В опыте использовали эталонные штаммы: Escherichia coli штамм АТСС 25922; Staphylococcus aureus штамм АТСС 6538Р; Pseudomonas aeruginosa штамм NCTC 2134; Bacillus subtilis штамм АТСС 6633; Bacteroides fragilis штамм АТСС 25285; Bacteroides aniformis штамм АТСС 8492; Candida albicans штамм АТСС 885-653.

Изучение антимикробной активности проводили в интервале концентраций от 32,0 до 0,06 мг/мл. В качестве исходных взяты равные концентрации 32,0 мг/мл. В качестве контроля был выбран метронидазол.

Измерение зон задержки роста проводили с помощью специальной линейки с ценой деления 0,5 мм. Результаты изучения антимикробной активности комплекса представлены в табл.14-20.

Полученные данные свидетельствуют об усилении антимикробной активности комплекса по сравнению с метронидазолом.
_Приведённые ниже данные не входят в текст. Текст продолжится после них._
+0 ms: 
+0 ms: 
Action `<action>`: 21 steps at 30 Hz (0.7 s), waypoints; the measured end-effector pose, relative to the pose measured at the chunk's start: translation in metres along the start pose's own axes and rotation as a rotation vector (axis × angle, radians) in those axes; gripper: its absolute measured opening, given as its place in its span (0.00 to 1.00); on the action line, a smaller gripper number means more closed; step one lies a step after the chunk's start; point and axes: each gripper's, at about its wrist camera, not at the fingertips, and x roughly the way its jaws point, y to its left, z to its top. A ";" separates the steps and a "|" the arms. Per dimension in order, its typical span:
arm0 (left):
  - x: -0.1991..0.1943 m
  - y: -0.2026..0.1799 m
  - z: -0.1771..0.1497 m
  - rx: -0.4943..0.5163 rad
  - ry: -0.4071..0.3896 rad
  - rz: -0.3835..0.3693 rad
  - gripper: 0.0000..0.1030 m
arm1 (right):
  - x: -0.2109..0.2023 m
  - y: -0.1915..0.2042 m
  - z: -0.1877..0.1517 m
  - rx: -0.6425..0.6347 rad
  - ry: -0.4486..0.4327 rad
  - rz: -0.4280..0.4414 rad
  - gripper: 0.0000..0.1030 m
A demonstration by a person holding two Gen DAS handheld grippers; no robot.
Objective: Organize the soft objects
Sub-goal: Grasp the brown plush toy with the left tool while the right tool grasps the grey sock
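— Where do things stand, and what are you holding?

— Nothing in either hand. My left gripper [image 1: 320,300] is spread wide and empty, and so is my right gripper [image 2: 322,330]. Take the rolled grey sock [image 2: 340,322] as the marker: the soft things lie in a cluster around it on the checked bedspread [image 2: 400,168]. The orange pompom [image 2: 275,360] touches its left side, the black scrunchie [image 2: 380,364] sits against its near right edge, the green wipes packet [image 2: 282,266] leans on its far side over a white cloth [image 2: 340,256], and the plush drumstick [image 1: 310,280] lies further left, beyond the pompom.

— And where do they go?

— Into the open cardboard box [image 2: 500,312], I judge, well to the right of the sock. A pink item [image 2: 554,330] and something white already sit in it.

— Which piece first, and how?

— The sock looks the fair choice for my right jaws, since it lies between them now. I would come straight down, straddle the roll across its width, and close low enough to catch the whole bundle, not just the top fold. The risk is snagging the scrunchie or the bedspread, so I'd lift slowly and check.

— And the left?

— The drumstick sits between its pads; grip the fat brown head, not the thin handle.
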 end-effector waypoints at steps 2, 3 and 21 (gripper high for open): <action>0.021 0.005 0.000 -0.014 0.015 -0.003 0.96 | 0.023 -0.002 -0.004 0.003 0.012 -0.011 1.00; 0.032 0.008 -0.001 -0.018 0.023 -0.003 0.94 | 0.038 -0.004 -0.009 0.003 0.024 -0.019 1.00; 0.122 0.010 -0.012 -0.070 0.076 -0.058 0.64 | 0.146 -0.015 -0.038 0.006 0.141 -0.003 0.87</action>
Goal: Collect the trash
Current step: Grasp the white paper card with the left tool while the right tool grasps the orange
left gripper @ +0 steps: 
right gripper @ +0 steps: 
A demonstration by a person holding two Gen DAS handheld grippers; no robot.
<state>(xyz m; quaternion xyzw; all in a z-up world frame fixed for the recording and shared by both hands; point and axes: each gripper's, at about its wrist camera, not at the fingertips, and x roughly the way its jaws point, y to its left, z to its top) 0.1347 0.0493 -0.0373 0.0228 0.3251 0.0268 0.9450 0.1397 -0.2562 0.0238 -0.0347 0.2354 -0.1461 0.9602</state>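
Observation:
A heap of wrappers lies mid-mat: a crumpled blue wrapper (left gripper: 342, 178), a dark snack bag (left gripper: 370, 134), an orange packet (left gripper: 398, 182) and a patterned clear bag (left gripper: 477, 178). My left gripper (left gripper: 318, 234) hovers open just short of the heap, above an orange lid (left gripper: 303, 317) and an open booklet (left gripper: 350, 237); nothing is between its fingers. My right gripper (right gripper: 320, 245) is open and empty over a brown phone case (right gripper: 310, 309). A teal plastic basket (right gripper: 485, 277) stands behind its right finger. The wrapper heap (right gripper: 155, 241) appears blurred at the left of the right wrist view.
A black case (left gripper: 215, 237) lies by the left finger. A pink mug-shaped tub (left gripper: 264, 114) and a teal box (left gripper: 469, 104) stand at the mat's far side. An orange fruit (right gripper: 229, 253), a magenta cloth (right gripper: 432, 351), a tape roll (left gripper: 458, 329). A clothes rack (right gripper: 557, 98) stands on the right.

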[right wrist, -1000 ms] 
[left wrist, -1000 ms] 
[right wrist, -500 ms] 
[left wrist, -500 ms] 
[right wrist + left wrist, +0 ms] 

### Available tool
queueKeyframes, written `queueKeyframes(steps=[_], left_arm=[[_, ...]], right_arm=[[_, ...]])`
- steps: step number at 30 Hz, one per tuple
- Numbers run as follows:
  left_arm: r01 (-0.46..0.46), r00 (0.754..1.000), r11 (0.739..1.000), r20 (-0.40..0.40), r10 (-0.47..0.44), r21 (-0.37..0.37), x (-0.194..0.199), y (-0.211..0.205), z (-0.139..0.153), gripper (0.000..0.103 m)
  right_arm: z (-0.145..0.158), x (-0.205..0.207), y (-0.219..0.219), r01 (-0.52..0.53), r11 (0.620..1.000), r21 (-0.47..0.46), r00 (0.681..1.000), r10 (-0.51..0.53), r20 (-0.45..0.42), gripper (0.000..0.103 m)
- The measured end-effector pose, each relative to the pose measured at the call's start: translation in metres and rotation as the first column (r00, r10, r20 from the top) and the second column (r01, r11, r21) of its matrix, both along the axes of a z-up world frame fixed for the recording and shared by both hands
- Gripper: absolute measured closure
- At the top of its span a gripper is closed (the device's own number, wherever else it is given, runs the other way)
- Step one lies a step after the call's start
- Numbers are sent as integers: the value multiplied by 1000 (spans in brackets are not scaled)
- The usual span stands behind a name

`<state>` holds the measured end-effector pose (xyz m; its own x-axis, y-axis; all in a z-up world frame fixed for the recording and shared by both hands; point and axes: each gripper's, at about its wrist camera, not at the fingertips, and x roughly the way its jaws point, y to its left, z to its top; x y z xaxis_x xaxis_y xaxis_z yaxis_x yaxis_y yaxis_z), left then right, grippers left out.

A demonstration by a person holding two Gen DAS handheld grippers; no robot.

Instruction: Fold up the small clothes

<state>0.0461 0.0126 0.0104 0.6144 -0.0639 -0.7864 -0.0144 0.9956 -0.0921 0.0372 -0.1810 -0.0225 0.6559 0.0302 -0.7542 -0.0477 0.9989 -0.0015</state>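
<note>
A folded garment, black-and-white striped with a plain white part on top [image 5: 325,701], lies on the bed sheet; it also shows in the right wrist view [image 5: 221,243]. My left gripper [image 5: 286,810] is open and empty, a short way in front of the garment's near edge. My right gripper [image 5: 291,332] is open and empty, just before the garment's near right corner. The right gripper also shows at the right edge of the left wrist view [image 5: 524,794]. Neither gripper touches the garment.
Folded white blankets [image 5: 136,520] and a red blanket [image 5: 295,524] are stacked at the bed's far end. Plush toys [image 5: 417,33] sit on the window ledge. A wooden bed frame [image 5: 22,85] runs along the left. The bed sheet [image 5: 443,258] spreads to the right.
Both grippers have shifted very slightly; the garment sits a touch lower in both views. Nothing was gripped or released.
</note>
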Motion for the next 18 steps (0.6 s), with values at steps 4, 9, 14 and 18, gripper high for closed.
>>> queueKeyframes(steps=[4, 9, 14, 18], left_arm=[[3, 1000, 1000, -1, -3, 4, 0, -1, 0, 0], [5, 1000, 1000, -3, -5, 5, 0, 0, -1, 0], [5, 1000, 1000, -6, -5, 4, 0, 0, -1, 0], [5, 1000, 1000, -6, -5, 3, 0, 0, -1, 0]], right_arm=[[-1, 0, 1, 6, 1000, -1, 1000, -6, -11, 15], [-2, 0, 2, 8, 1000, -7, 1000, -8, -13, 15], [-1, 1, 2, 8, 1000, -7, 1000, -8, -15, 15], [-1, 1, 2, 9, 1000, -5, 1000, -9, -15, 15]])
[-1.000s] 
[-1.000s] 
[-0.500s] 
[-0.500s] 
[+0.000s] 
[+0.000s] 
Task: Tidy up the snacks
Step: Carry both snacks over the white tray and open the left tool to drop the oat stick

Кроме того, комплекс обладает фунгицидной активностью.

Пример 21. Изучение острой токсичности комплексного соединения.

Изучение острой токсичности проведено на 120 мышах ВАLВ/С (самцы, масса тела 18-22 г) и 120 крысах линии Wistar (самцы, масса тела 180-210 г) при внутрижелудочном введении. Животным вводили 2-4%-ные подогретые свежеприготовленные водные растворы. Определение ЛД₁₆, ЛД₅₀, ЛД₈₄ проведено с использованием пробит-анализа Литчфилда и Уилкоксона. Результаты приведены в табл. 21.

По классификации, принятой ВОЗ, полученное соединение относится к классу малотоксичных веществ.